» PROBLEM TO WORK ON
When you reach the line with "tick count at" in the data below, begin printing lines exactly, and stop once the line with "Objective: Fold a" has been printed.

» DATA EXCERPT
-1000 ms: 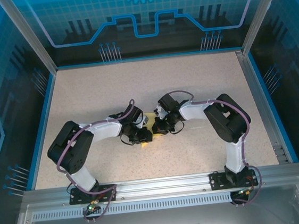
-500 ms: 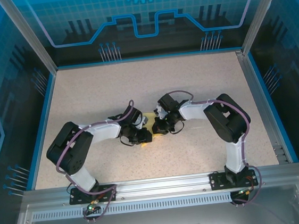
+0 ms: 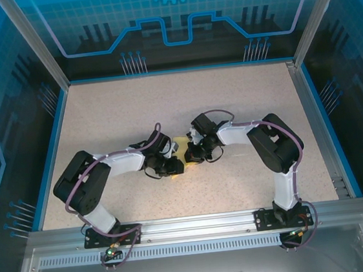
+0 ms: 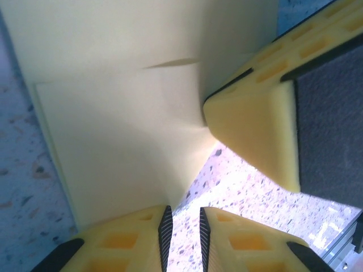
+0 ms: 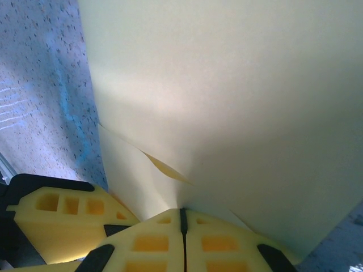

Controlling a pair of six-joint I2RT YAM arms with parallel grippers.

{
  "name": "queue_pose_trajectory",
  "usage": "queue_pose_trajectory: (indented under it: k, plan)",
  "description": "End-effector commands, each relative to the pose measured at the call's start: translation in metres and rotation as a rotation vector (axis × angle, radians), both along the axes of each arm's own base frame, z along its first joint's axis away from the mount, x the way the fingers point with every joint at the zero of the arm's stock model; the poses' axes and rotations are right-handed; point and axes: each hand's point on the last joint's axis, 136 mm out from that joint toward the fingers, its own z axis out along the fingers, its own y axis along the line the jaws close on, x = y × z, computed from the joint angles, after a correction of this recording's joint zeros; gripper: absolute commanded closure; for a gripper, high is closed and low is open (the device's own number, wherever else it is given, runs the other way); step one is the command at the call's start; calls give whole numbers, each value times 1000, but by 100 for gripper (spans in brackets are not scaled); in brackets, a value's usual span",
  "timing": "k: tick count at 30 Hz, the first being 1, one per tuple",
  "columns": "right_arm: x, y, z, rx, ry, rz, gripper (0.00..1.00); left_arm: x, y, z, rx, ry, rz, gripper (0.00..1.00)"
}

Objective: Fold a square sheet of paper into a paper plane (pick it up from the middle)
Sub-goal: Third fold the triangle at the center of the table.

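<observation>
The yellow sheet of paper [image 3: 181,142] lies mid-table, folded over in layers, and both grippers cover most of it. I cannot tell whether it has the paper plane's shape. My right gripper [image 5: 182,211] is shut, with the paper [image 5: 227,96] and a raised fold running into its tips. My left gripper [image 4: 182,218] stands slightly open, with bare table showing in the gap. The paper's [image 4: 113,141] corner ends at the tip of its left finger. In the left wrist view the right gripper's fingers [image 4: 249,130] press the paper's edge. Both the left gripper [image 3: 177,164] and the right gripper [image 3: 189,156] meet tip to tip.
The speckled beige table [image 3: 184,103] is bordered by a blue rim [image 3: 52,149] and metal frame posts. Both arms bend inward, their elbows out toward the table's sides. An aluminium rail [image 3: 191,224] runs along the near edge.
The left arm's elbow has slid a little to the left and its wrist has shifted slightly. Both grippers stay at the paper, and the right arm is still.
</observation>
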Motion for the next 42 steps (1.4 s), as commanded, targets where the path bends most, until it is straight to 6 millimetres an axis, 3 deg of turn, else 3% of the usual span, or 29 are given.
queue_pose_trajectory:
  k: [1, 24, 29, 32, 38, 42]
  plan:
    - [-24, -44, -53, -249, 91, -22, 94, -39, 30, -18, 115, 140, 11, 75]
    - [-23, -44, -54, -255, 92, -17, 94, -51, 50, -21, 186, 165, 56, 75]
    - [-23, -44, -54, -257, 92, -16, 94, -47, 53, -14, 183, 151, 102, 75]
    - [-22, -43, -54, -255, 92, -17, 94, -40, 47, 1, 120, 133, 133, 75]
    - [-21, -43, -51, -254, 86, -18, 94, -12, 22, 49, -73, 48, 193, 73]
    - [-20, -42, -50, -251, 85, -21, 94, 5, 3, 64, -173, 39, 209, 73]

» SOLUTION TO THE EXERCISE
  "timing": "k: tick count at 30 Hz, the first being 1, one per tuple",
  "columns": "right_arm: x, y, z, rx, ry, rz, gripper (0.00..1.00); left_arm: x, y, z, rx, ry, rz, gripper (0.00..1.00)"
}

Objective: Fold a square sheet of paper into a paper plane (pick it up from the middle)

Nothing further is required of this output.